I'm going to point out something here that hasn't been explicitly mentioned: calling Dispose() will only clean up (free) unmanaged resources if the developer of the component has coded it.
What I mean is this: if you suspect you have a memory leak, calling Dispose() is not going to fix it if the original developer has done a lousy job and not correctly freed up unmanaged resources. For a bit more info, check this blog post. Take note of the statement The behaviour of Dispose is defined by the developer.
Some objects will ask one or more other entities to do something on its behalf until further notice, to the detriment of other entities.
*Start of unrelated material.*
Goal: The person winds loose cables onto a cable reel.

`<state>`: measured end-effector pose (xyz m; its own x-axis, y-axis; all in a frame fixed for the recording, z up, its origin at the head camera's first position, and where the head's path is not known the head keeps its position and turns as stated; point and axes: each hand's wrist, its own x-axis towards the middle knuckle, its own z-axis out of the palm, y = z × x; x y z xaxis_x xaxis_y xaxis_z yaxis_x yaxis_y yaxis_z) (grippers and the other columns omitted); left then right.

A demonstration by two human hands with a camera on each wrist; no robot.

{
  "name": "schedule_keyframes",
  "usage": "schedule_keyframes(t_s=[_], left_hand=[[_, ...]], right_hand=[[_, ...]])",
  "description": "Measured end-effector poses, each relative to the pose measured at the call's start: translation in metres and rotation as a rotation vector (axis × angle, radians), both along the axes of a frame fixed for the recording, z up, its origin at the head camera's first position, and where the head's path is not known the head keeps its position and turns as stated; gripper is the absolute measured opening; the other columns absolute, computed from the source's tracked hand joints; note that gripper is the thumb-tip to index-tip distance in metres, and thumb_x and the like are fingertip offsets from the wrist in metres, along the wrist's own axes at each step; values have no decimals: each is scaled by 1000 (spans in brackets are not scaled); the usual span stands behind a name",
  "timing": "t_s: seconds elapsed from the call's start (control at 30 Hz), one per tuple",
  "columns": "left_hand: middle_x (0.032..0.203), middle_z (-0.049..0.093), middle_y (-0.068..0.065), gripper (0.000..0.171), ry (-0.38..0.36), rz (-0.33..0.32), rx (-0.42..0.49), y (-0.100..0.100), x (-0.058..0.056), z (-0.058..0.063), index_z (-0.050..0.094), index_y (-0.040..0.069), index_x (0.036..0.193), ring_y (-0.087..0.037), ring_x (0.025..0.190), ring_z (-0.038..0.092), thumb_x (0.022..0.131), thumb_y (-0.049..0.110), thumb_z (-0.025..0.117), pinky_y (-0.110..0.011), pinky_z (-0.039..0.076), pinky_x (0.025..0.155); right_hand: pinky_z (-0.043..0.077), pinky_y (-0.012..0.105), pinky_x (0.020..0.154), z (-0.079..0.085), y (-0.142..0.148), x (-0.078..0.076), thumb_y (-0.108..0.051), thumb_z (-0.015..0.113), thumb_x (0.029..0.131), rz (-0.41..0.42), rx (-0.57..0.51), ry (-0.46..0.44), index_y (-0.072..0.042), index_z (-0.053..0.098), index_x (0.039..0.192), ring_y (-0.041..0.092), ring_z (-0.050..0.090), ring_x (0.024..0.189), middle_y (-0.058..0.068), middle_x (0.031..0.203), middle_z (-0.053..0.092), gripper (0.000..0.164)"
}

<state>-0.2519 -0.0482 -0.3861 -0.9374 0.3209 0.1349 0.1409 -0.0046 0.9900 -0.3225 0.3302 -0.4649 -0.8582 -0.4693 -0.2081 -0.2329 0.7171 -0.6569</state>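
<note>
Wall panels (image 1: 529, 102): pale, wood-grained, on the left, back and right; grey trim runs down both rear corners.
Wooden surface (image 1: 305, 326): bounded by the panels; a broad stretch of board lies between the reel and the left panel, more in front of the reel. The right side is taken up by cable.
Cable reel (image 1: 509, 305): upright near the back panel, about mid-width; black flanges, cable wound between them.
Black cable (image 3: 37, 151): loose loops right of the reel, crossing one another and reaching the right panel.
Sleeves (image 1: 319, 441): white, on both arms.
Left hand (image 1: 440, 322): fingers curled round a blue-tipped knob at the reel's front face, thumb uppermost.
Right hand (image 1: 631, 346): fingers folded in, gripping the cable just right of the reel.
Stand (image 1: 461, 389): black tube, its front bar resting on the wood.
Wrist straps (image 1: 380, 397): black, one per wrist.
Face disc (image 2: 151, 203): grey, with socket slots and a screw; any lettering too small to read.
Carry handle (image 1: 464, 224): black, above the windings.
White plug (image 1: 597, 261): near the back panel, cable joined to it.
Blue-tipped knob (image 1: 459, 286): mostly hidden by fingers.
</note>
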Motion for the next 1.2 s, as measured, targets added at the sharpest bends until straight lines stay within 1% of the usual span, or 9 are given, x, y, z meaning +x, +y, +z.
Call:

If an object which did so were to disappear without informing the former entities that their services were no longer needed, those entities would continue to uselessly act on behalf of an object that no longer needed them, to the continuing detriment of other entities that would want to use them.
In many cases, for an object "George" to tell an outside entity "Joe" that its services were no longer needed, George would have to know that its services were no longer needed. There are two normal means via which that can happen in .NET, finalization and IDIsposable.
If an object overrides a method called Finalize, then when the object is created the .NET garbage collector will add it to a list of objects with registered finalizers. If the GC discovers that there exists no rooted reference to the object other than that list, the GC will remove the object from that list and add it to a strongly-rooted queue of objects which should have their Finalize method called as soon as possible. Such an object can then use its Finalize method to inform other entities that their services are no longer required.
Although finalization-based cleanup can sometimes work, there's no guarantee of timeliness. At one point during the design of .net Microsoft may have intended that finalization would be the primary cleanup method, but for a variety of reasons it cannot safely be relied upon.
The other cleanup approach, which should be the focus of one's efforts, is IDisposable. Basically, the idea behind IDisposable is simple: for every object that implements IDisposable, there should be one entity (generally either an object or a nested execution scope) which is responsible for ensuring that that object's IDisposable.Dispose method will get called sometime within the lifetime of the universe (which would imply sometime while a reference to the object still exists), and preferably as soon as code can tell that the object's services will no longer be required.
Note that IDisposable.Dispose generally promises that any outside entities which had been asked to do something on an object's behalf will be told that they no longer need to do so, but such a promise does not imply that the number of entities is non-zero. If an object hasn't asked any outside entities to do anything on its behalf, then delivering a message "all" such entities doesn't require doing anything at all. On the other hand, the fact that a Dispose method may do nothing in some cases doesn't mean that it's guaranteed never to do anything in any case, nor that failure to call it in those cases where it would do something won't have detrimental effects.